**What you will do**
Wherever a line in the material contains the word "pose", copy that line.

**Given material**
============

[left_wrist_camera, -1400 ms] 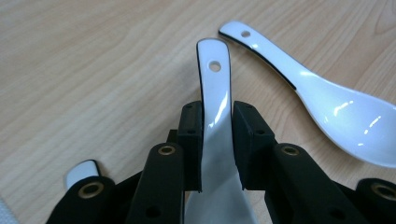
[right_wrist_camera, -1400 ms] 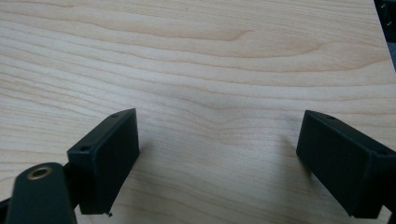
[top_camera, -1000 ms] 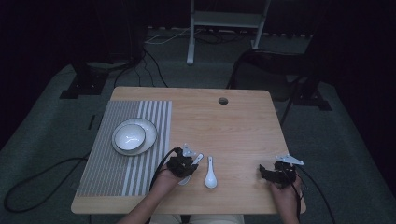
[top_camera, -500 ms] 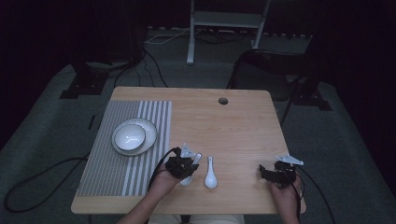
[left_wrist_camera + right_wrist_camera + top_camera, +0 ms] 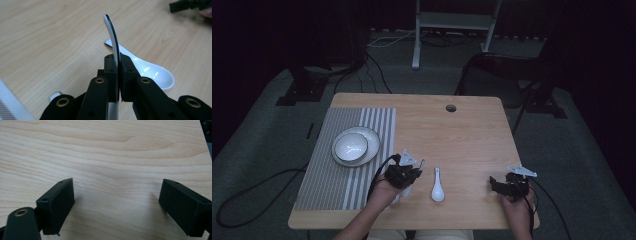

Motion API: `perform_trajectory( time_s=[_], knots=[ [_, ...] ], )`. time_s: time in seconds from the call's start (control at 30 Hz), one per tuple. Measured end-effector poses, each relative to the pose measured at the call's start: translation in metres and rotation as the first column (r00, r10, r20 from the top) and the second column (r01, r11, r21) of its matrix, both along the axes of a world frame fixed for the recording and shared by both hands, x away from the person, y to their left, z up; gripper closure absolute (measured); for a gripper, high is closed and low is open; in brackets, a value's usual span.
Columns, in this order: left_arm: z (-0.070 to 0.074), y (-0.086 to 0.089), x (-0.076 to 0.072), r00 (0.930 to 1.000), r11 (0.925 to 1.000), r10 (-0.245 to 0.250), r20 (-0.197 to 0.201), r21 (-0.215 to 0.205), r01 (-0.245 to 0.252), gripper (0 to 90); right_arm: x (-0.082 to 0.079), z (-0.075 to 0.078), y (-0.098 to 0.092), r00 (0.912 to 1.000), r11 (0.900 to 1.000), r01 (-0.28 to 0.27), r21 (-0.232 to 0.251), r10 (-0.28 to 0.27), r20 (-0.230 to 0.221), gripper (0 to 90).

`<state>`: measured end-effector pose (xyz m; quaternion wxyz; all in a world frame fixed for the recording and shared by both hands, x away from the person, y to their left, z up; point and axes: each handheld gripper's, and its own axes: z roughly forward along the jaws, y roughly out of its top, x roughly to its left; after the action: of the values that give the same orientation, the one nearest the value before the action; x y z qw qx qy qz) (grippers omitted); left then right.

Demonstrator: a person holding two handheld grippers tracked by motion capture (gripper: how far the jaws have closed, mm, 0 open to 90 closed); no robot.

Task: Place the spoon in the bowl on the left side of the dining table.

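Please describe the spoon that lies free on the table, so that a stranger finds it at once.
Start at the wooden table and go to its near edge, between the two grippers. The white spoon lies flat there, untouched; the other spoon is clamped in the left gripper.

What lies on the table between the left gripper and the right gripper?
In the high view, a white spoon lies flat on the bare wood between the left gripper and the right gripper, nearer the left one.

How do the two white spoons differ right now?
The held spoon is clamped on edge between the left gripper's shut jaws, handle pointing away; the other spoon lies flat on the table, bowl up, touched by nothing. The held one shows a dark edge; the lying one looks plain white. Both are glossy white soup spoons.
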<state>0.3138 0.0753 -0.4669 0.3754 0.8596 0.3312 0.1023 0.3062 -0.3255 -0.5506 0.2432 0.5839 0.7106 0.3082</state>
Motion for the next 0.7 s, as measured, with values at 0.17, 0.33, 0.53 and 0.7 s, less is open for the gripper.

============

**Solution to this task**
Motion API: `perform_trajectory( time_s=[_], knots=[ [_, ...] ], )`. time_s: time in seconds from the call's start (control at 30 Hz), one per tuple. Measured end-effector poses, each relative to the pose measured at the call's start: translation in metres and rotation as the first column (r00, r10, r20 from the top) and the second column (r01, r11, r21) of its matrix, both along the axes of a world frame fixed for the recording and shared by both hands, x away from the person, y to their left, z up; gripper closure absolute (measured); for a gripper, high is closed and low is open; in brackets, a value's usual span.
`<state>`: measured end-effector pose (xyz m; quaternion wxyz; all in a world frame fixed for the recording and shared by both hands, x away from the person, y to their left, z up; point and axes: each handheld gripper's, and its own axes: z roughly forward along the jaws, y roughly out of its top, x roughly to its left; after the action: of the values that give the same orientation, the one nearest the value before the action; x y z qw qx qy qz) (grippers omitted); left then right.

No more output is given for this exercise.